Era il 23 maggio 1992. Falcone stava tornando a casa. L’aereo da Roma, la guida veloce, l’autostrada A29. Poi Capaci. Poi la strage. Una voragine in mezzo all’asfalto e la Sicilia – l’Italia – che non sarebbe stata più la stessa. Lo chiamano ancora oggi “l’attentatuni”. Il più grande attentato di mafia mai visto.
Una vendetta. Un messaggio. Un’esecuzione annunciata.
Capaci, la strage che ha scosso le fondamenta dello Stato
Falcone non era solo un magistrato. Era il simbolo di qualcosa che faceva paura. Evidentemente aveva scoperto qualcosa di troppo o dava troppo fastidio. Aveva esagerato forse per alcuni. Non si era fermato mai. Con il maxiprocesso aveva costretto Cosa Nostra a mettersi a nudo. Aveva ascoltato Buscetta, collegato fili, smontato legami. Aveva toccato i soldi, le banche, i colletti bianchi? Forse.
E questo, i boss non glielo perdonavano. La strage di Capaci non fu solo vendetta. Fu una presa di posizione della mafia sullo Stato. Riina voleva far saltare tutto: Falcone, lo Stato, la speranza. E ci riuscì evidentemente almeno per un po’.
L’eredità della strage di Capaci: memoria, paura, ma anche lotta
Dopo Capaci, niente fu più scontato. Ogni magistrato sapeva che poteva finire così.

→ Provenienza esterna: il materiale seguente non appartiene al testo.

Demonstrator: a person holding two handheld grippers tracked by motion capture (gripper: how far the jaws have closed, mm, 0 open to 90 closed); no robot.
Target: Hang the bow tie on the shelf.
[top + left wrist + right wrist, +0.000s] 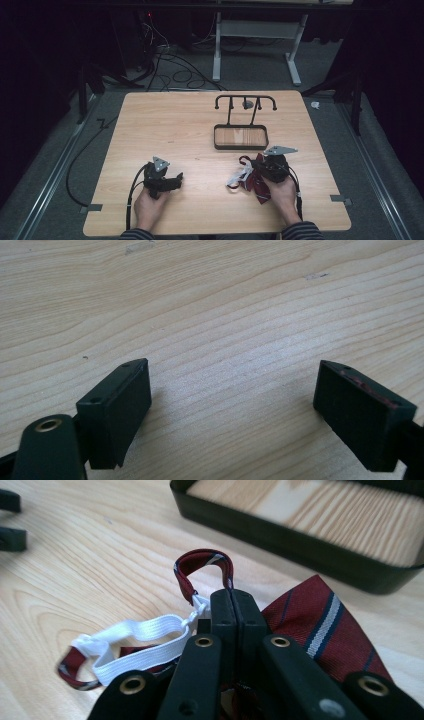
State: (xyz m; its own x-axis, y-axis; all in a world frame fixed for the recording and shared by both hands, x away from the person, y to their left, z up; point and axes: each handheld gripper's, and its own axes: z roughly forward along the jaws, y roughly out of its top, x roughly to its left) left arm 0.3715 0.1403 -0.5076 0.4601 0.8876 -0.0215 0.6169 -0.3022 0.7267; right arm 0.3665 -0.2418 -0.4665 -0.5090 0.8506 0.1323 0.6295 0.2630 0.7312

Ogni cittadino iniziò a farsi delle domande. Qualcosa si ruppe. Ma qualcosa si accese.
La mafia voleva il silenzio, ma quella bomba fece rumore. Troppo. Lo Stato rispose. Tardi, forse. Ma rispose. Con nuove leggi. Con la Direzione nazionale antimafia. Con più scorte, più indagini, più consapevolezza.
Eppure, ancora oggi, qualcosa non torna. Falcone fu isolato prima di essere celebrato. Fu lasciato solo mentre costruiva il futuro. E oggi lo ricordiamo. Ogni 23 maggio. Ma ricordare non basta. La strage di Capaci ci ha insegnato che la mafia non scompare: cambia pelle. E torna, quando abbassiamo la guardia.